EXERCISE DETAILS: Among the lines below, keep only those from the one containing "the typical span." through the one containing "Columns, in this", and reproduce them exactly.
....
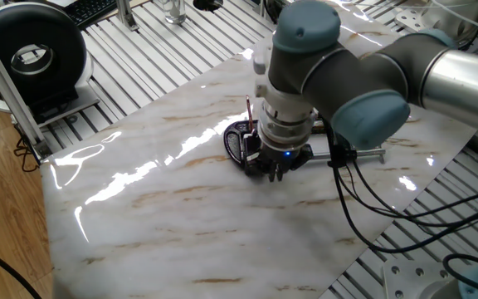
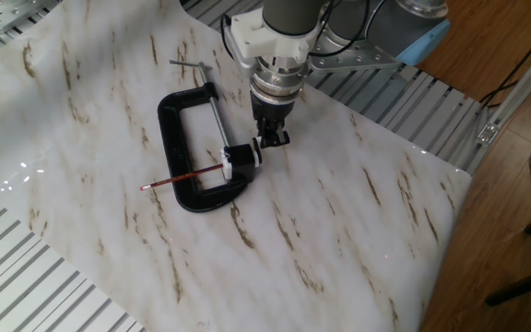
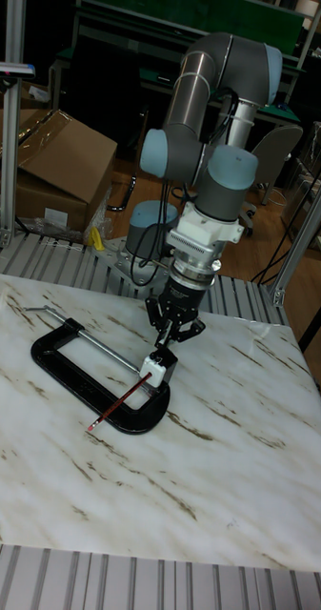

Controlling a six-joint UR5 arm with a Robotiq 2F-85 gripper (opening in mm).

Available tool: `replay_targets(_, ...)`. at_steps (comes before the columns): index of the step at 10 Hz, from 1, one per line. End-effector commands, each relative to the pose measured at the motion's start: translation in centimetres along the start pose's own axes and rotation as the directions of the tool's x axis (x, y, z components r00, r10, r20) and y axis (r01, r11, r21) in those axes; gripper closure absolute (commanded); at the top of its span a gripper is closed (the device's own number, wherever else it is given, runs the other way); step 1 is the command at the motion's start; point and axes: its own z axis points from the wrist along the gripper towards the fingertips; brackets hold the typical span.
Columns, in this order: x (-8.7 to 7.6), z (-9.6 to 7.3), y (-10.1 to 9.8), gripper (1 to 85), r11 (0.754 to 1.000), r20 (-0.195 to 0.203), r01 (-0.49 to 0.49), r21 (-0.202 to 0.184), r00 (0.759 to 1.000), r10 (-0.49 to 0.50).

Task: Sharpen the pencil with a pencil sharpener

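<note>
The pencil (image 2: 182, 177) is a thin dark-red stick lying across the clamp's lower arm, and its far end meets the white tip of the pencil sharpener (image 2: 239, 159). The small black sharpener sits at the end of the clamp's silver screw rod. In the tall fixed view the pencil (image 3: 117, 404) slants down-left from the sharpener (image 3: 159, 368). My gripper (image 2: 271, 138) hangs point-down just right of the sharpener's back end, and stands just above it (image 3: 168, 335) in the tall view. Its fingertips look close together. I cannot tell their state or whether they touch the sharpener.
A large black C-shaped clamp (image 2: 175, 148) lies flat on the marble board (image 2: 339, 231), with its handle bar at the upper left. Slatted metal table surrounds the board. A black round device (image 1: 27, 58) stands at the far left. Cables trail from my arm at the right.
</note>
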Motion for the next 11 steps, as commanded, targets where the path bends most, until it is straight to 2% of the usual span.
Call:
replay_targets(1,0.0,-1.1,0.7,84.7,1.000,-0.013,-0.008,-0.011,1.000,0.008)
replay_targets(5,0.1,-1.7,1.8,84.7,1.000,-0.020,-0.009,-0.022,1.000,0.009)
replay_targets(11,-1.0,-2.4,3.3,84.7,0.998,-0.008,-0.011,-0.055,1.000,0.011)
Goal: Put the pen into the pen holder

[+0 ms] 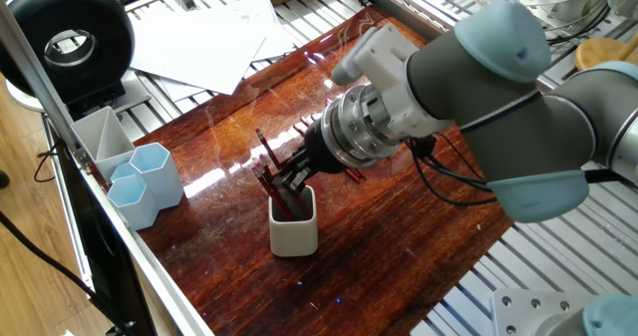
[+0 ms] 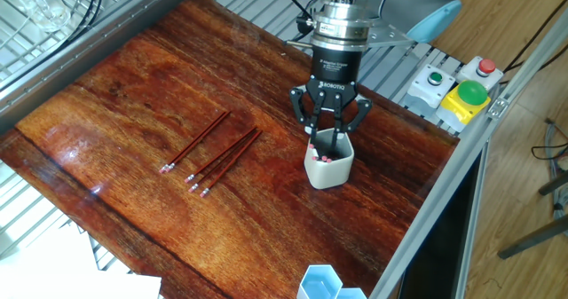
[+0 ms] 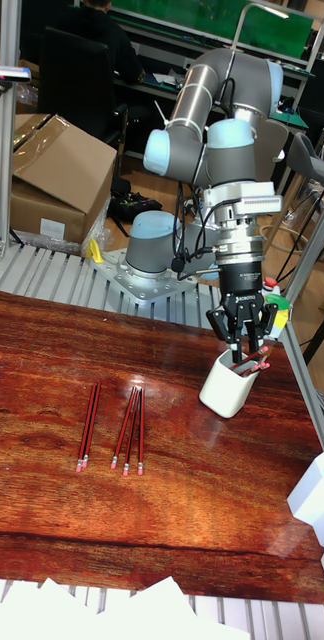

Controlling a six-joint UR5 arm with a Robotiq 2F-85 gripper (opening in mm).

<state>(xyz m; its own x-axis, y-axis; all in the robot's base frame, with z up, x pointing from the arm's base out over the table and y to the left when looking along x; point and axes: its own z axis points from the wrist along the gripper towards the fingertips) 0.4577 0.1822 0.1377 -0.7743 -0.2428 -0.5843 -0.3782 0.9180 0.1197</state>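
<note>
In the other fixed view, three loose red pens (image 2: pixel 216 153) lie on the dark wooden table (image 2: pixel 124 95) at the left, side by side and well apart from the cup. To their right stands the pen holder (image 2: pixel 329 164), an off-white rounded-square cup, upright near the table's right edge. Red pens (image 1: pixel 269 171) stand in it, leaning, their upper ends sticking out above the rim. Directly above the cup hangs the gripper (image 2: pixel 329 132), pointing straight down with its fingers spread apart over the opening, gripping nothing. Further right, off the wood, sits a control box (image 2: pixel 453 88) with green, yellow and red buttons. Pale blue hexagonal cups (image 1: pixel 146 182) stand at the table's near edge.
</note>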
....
RESPONSE FOR THIS EXERCISE:
Available tool: `replay_targets(_, ...)`. at_steps (comes before the columns): index of the step at 10 Hz, from 1, one per line. End-effector commands, each relative to the pose measured at the motion's start: translation in centimetres along the start pose's own axes and rotation as the directions of the tool's x axis (x, y, z components r00, r10, r20) and y axis (r01, r11, r21) in those axes; gripper closure absolute (commanded); at the top of its span a gripper is closed (the device's own number, wherever else it is given, runs the other way); step 1 is the command at the motion's start; point and axes: its own z axis points from the wrist along the gripper towards the fingertips; brackets hold the typical span.
Columns, in this order: x (-8.7 to 7.6), z (-9.6 to 7.3), y (-10.1 to 9.8), gripper (1 to 85), r11 (0.754 to 1.000), r20 (-0.195 to 0.203), r01 (-0.49 to 0.49), r21 (-0.202 to 0.184), r00 (0.759 to 1.000), r10 (-0.49 to 0.50).

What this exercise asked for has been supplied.